__TASK OBJECTIVE__
Copy the data that follows exactly, and include none of its images.

SOURCE DATA Block Start

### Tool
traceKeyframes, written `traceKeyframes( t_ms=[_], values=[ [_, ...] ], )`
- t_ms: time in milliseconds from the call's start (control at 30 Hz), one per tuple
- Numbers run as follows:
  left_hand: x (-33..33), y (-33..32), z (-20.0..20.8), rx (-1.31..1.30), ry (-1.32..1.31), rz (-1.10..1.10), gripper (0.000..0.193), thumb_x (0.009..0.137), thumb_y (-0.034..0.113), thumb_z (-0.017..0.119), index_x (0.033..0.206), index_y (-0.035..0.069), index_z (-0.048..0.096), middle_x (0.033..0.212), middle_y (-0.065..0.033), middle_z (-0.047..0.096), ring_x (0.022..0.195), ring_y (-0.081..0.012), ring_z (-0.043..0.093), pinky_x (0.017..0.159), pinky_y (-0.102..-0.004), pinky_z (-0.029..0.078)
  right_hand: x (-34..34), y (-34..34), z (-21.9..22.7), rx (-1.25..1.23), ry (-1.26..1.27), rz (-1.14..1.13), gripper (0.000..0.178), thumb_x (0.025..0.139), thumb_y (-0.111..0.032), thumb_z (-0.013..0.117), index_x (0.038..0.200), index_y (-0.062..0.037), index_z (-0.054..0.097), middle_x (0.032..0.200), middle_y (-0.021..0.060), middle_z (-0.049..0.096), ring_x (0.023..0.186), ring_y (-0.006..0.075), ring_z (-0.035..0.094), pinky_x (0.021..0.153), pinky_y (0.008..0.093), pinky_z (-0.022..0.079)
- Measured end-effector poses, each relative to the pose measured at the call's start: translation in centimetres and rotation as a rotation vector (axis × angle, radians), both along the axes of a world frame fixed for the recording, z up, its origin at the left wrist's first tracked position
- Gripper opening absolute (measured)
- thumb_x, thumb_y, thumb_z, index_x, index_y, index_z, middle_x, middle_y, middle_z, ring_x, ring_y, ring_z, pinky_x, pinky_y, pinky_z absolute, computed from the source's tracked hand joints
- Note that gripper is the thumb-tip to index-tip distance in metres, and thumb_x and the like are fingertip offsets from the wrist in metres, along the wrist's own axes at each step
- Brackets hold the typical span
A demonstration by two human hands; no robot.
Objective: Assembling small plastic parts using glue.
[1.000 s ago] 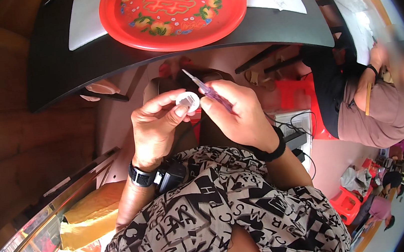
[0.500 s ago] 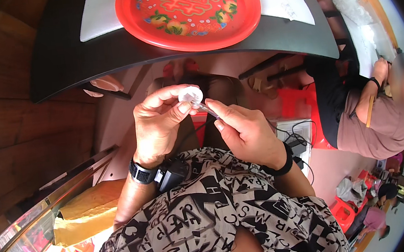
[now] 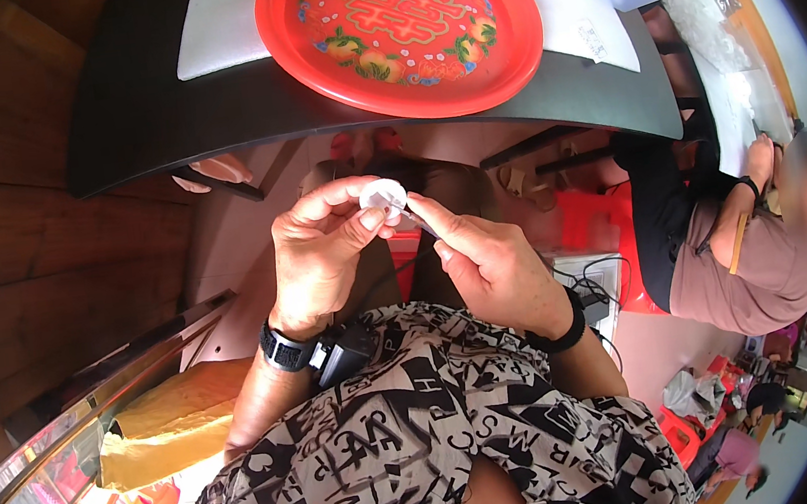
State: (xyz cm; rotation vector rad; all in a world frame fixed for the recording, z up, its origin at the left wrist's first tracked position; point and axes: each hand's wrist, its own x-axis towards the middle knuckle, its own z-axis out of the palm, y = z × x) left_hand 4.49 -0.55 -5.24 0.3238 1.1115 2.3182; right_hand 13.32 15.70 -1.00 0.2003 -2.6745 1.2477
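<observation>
My left hand pinches a small white round piece between thumb and fingers and holds it up over my lap. The piece looks hollow or cupped, but its exact kind is too small to tell. In my right hand is a thin, metallic, pen-like tool, with the index finger stretched along it. The tool's tip meets the lower right edge of the white piece. Its rear end is hidden inside my right hand.
Ahead stands a black table bearing white sheets and a red round tray with a fruit pattern. To the right a person sits on a red stool. A metal rail and a yellow-brown bag-like thing lie left.
The tray and table sit slightly farther right and lower in the picture. Both hands keep their grips, and the tool's angle at the white piece has shifted a little.
</observation>
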Motion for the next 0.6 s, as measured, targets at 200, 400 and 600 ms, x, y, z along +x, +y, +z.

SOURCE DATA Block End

__SOLUTION TO THIS PROBLEM__
### Tool
traceKeyframes, written `traceKeyframes( t_ms=[_], values=[ [_, ...] ], )`
- t_ms: time in milliseconds from the call's start (control at 30 Hz), one per tuple
- Numbers run as follows:
  left_hand: x (-33..33), y (-33..32), z (-20.0..20.8), rx (-1.31..1.30), ry (-1.32..1.31), rz (-1.10..1.10), gripper (0.000..0.193), thumb_x (0.009..0.137), thumb_y (-0.034..0.113), thumb_z (-0.017..0.119), index_x (0.033..0.206), index_y (-0.035..0.069), index_z (-0.048..0.096), middle_x (0.033..0.212), middle_y (-0.065..0.033), middle_z (-0.047..0.096), ring_x (0.022..0.195), ring_y (-0.081..0.012), ring_z (-0.043..0.093), pinky_x (0.017..0.159), pinky_y (-0.102..-0.004), pinky_z (-0.029..0.078)
  right_hand: x (-34..34), y (-34..34), z (-21.9..22.7), rx (-1.25..1.23), ry (-1.26..1.27), rz (-1.14..1.13), gripper (0.000..0.178), thumb_x (0.025..0.139), thumb_y (-0.111..0.032), thumb_z (-0.013..0.117), index_x (0.038..0.200), index_y (-0.062..0.037), index_z (-0.054..0.097), middle_x (0.032..0.200), middle_y (-0.021..0.060), middle_z (-0.049..0.096), ring_x (0.023..0.186), ring_y (-0.006..0.075), ring_z (-0.035..0.094), pinky_x (0.021..0.153), pinky_y (0.008..0.093), pinky_z (-0.022..0.079)
- Measured end-effector poses, each relative to the pose measured at the call's start: translation in centimetres and rotation as a rotation vector (axis × angle, radians), both along the axes of a world frame fixed for the recording, z up, its origin at the left wrist's first tracked position
- Gripper opening absolute (measured)
- thumb_x, thumb_y, thumb_z, index_x, index_y, index_z, middle_x, middle_y, middle_z, ring_x, ring_y, ring_z, pinky_x, pinky_y, pinky_z absolute, computed from the source's tracked hand joints
- Note that gripper is the thumb-tip to index-tip distance in metres, and thumb_x and the like are fingertip offsets from the wrist in metres, along the wrist's own axes at each step
- Brackets hold the typical span
A demonstration by two human hands; no robot.
Objective: Assembling small plastic parts using glue.
[1.000 s ago] 
[0.500 s ago] 
[now] 
State: (xyz cm; rotation vector rad; all in a world frame fixed for the recording, z up, its origin at the left wrist's first tracked position; point and axes: each hand's wrist, its own x-axis towards the middle knuckle, its own z-axis out of the palm, y = z × x) left_hand 4.49 -0.55 -5.24 0.3238 1.1115 2.3182; right_hand 13.32 15.70 -1.00 0.2003 -2.6745 1.2477
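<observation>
My left hand pinches a small white round piece between thumb and fingers and holds it up over my lap. The piece looks hollow or cupped, but its exact kind is too small to tell. In my right hand is a thin, metallic, pen-like tool, with the index finger stretched along it. The tool's tip meets the lower right edge of the white piece. Its rear end is hidden inside my right hand.
Ahead stands a black table bearing white sheets and a red round tray with a fruit pattern. To the right a person sits on a red stool. A metal rail and a yellow-brown bag-like thing lie left.
The tray and table sit slightly farther right and lower in the picture. Both hands keep their grips, and the tool's angle at the white piece has shifted a little.
</observation>
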Motion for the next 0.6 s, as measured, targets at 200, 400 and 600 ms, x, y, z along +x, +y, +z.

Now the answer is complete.